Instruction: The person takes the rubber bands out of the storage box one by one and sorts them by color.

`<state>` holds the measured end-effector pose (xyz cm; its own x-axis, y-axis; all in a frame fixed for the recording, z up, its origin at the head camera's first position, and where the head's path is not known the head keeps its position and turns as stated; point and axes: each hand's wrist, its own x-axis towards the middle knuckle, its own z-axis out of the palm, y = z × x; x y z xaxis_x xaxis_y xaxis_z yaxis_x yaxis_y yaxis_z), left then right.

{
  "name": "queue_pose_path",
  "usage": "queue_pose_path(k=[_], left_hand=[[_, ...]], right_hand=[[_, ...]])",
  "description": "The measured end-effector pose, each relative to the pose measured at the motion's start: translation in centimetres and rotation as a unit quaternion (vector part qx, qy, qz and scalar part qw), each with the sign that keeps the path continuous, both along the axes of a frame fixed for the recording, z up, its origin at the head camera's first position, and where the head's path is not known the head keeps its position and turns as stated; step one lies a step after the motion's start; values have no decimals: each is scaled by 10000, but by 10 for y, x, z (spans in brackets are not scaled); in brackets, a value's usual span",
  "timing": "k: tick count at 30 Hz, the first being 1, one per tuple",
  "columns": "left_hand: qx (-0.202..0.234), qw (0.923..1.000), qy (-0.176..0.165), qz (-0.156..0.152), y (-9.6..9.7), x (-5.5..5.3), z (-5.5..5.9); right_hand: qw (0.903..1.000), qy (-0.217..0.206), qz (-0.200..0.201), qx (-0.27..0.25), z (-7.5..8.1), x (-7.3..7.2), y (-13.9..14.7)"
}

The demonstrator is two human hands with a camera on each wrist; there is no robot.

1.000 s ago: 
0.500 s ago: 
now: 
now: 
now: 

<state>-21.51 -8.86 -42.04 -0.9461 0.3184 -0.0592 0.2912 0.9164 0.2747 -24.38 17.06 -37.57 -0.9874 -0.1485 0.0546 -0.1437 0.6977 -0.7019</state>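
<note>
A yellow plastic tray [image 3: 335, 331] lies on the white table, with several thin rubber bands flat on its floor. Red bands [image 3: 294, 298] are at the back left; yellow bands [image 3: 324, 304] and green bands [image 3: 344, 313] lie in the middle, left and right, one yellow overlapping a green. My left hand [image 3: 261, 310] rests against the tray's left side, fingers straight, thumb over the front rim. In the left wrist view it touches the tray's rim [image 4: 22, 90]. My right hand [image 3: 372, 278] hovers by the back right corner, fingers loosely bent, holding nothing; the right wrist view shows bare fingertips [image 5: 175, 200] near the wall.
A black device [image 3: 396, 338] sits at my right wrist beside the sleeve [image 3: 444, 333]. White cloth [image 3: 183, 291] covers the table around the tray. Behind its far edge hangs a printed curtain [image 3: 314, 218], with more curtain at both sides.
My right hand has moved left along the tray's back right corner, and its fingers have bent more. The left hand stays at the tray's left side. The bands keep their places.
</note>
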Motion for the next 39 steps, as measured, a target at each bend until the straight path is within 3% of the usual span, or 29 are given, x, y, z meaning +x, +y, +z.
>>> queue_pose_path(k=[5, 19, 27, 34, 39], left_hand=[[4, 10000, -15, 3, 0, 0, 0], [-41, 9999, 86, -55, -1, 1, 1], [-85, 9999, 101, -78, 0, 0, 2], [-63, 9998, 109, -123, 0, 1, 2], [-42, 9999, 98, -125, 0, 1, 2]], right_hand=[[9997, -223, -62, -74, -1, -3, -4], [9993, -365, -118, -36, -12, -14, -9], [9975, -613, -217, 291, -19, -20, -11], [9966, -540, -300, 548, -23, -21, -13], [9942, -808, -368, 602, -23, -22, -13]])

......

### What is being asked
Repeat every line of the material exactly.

### Your response
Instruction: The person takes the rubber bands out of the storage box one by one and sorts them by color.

`<state>` holds the measured end-effector pose (xyz cm; its own x-axis, y-axis; all in a frame fixed for the recording, z up, its origin at the head camera's first position, and where the head's path is not known the head keeps its position and turns as stated; point and axes: each hand's wrist, its own x-axis towards the middle knuckle, its own z-axis out of the palm, y = z × x; x y z xaxis_x xaxis_y xaxis_z yaxis_x yaxis_y yaxis_z), left then right.

{
  "name": "queue_pose_path",
  "usage": "queue_pose_path(k=[_], left_hand=[[_, ...]], right_hand=[[_, ...]])",
  "description": "The measured end-effector pose, each relative to the pose measured at the motion's start: translation in centimetres and rotation as a unit quaternion (vector part qx, qy, qz and scalar part qw), each with the sign that keeps the path continuous, both along the axes of a frame fixed for the recording, z up, its origin at the head camera's first position, and where the head's path is not known the head keeps its position and turns as stated; step one lies a step after the motion's start; values have no decimals: each is scaled by 10000, but by 10 for y, x, z (spans in brackets are not scaled); in brackets, a value's usual span",
  "timing": "k: tick count at 30 Hz, the first being 1, one per tuple",
  "columns": "left_hand: qx (-0.202..0.234), qw (0.923..1.000), qy (-0.176..0.165), qz (-0.156..0.152), y (-9.6..9.7), x (-5.5..5.3), z (-5.5..5.9); right_hand: qw (0.903..1.000), qy (-0.217..0.206), qz (-0.200..0.201), qx (-0.27..0.25), z (-7.5..8.1), x (-7.3..7.2), y (-13.9..14.7)"
}

The demonstrator is two human hands with a camera on each wrist; there is no robot.

1.000 s ago: 
0.500 s ago: 
now: 
now: 
now: 

<state>-21.51 -8.86 -42.04 -0.9461 0.3184 -0.0592 0.2912 0.9164 0.2747 -24.38 17.06 -37.57 -0.9874 -0.1485 0.0546 -0.1437 0.6977 -0.7019</state>
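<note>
A yellow plastic tray [image 3: 335, 331] lies on the white table, with several thin rubber bands flat on its floor. Red bands [image 3: 294, 298] are at the back left; yellow bands [image 3: 324, 304] and green bands [image 3: 344, 313] lie in the middle, left and right, one yellow overlapping a green. My left hand [image 3: 261, 310] rests against the tray's left side, fingers straight, thumb over the front rim. In the left wrist view it touches the tray's rim [image 4: 22, 90]. My right hand [image 3: 372, 278] hovers by the back right corner, fingers loosely bent, holding nothing; the right wrist view shows bare fingertips [image 5: 175, 200] near the wall.
A black device [image 3: 396, 338] sits at my right wrist beside the sleeve [image 3: 444, 333]. White cloth [image 3: 183, 291] covers the table around the tray. Behind its far edge hangs a printed curtain [image 3: 314, 218], with more curtain at both sides.
My right hand has moved left along the tray's back right corner, and its fingers have bent more. The left hand stays at the tray's left side. The bands keep their places.
</note>
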Motion for the next 39 steps, as measured, a target at each bend until the straight path is within 3% of the usual span, or 29 are given, x, y, z meaning +x, +y, +z.
>>> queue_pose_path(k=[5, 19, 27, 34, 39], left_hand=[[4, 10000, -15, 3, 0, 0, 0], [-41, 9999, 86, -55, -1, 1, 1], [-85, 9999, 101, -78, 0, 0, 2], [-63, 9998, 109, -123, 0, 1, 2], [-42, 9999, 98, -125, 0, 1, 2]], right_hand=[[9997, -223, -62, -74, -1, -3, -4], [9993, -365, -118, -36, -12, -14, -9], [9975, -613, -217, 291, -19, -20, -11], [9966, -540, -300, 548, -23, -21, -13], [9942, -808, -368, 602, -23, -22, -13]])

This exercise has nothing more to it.